- RECORDS PROVIDED -
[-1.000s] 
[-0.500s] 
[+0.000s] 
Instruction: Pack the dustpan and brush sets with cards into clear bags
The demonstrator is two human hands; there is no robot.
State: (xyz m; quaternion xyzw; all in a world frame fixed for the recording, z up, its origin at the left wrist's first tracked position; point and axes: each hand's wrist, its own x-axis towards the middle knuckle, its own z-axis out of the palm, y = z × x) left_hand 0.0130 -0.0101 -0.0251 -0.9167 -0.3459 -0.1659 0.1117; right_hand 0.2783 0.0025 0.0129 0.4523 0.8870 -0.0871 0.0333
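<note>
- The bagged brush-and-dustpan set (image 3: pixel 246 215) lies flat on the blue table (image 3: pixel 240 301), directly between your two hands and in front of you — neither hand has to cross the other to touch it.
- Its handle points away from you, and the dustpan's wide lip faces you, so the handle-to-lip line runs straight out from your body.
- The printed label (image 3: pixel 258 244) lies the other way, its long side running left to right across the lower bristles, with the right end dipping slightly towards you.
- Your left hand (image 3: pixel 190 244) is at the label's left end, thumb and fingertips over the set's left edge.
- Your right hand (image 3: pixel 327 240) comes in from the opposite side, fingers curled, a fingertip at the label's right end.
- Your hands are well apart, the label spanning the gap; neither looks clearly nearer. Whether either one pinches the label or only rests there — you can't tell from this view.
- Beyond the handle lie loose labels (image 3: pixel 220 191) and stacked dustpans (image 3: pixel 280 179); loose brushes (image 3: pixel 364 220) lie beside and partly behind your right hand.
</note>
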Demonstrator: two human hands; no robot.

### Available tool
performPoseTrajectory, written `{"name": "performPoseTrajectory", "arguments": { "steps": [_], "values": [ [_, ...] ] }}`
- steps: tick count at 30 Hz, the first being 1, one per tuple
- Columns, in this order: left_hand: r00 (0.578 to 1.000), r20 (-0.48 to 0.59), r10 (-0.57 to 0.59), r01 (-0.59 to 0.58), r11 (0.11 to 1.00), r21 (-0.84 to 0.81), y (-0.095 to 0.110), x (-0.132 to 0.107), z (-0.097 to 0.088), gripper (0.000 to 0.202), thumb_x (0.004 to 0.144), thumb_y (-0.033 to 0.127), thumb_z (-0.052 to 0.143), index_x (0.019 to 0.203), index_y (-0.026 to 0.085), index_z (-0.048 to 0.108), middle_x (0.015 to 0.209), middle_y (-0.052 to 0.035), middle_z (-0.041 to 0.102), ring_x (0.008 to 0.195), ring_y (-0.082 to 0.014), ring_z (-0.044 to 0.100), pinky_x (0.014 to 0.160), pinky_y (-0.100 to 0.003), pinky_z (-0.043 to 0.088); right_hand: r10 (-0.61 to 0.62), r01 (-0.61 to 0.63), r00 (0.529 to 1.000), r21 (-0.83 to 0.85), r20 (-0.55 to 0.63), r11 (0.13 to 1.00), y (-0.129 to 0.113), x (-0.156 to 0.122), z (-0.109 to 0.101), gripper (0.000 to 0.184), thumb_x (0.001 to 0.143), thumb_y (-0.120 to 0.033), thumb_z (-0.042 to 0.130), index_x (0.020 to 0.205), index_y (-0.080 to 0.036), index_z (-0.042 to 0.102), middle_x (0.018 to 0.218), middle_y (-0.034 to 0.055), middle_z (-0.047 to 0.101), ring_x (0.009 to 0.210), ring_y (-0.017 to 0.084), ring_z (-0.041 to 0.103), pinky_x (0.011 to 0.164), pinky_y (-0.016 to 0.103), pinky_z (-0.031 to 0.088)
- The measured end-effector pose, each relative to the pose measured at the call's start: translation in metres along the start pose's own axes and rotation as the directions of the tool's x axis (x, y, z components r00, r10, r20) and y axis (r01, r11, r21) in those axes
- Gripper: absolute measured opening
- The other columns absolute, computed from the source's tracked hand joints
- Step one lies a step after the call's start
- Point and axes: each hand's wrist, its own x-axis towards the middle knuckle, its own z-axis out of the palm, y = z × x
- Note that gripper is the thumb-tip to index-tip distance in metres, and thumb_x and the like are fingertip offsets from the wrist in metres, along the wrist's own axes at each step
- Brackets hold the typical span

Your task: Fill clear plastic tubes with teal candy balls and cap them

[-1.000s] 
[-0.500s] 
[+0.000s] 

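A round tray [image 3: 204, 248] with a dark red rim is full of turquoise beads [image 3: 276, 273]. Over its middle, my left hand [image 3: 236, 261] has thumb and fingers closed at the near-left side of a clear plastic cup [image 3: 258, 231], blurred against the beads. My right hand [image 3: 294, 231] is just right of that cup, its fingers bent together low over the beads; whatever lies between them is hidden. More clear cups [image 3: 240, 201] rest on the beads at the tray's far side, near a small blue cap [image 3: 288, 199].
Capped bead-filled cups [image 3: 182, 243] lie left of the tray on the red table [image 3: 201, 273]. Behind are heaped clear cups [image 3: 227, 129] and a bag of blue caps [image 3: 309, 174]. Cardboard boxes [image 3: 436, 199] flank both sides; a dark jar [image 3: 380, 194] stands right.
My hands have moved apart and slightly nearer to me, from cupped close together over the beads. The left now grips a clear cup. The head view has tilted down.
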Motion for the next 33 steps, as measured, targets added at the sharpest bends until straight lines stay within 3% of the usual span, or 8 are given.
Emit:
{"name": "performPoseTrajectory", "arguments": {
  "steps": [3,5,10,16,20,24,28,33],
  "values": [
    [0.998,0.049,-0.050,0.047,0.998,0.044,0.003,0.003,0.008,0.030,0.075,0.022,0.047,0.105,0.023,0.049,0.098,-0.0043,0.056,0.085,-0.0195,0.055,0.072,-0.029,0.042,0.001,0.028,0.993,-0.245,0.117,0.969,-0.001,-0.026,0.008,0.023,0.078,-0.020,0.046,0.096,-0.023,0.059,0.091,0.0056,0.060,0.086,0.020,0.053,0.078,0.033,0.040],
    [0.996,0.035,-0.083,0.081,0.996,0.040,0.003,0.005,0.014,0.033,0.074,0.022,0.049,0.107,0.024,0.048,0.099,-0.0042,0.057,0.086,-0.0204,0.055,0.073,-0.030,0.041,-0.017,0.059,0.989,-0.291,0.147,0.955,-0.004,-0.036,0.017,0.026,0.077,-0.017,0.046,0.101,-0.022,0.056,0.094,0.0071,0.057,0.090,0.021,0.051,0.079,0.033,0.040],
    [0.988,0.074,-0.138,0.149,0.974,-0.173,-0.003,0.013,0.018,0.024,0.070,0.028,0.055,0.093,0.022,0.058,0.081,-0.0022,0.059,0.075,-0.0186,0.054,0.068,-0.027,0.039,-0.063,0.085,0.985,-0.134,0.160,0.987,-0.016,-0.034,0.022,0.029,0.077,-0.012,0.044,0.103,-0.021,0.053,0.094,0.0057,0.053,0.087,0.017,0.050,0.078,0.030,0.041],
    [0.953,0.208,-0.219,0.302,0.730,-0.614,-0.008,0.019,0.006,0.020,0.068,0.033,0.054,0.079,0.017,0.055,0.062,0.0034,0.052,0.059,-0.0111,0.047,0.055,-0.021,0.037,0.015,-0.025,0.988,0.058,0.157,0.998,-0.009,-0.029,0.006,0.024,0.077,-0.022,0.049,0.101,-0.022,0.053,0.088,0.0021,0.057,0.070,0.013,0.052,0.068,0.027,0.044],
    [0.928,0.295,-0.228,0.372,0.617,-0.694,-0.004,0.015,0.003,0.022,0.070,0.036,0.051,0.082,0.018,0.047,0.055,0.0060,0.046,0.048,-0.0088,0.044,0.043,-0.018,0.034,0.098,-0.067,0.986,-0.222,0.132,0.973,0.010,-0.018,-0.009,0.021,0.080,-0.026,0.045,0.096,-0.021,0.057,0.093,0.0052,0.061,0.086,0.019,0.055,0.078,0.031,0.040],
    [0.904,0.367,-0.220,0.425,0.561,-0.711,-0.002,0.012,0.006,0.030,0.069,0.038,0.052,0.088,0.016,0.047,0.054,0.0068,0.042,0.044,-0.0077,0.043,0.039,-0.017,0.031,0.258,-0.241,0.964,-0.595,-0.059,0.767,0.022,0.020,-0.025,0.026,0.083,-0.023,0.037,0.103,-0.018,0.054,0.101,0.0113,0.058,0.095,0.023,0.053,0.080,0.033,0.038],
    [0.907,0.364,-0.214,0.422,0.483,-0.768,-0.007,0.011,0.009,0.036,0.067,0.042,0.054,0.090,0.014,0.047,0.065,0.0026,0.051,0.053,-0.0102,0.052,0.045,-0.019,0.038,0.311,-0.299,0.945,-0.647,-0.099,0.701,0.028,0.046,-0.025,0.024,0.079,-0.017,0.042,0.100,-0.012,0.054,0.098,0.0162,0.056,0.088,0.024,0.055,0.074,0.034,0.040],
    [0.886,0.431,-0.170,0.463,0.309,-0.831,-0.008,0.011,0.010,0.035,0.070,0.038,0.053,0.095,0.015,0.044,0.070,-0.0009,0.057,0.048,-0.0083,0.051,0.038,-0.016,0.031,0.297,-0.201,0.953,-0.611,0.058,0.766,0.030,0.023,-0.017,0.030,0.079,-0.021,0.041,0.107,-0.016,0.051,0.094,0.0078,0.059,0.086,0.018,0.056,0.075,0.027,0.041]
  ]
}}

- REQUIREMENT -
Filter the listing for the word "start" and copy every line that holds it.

- EXERCISE SOLUTION -
- The measured end-effector pose, each relative to the pose measured at the call's start: translation in metres along the start pose's own axes and rotation as the directions of the tool's x axis (x, y, z components r00, r10, r20) and y axis (r01, r11, r21) in those axes
- Step one lies a step after the call's start

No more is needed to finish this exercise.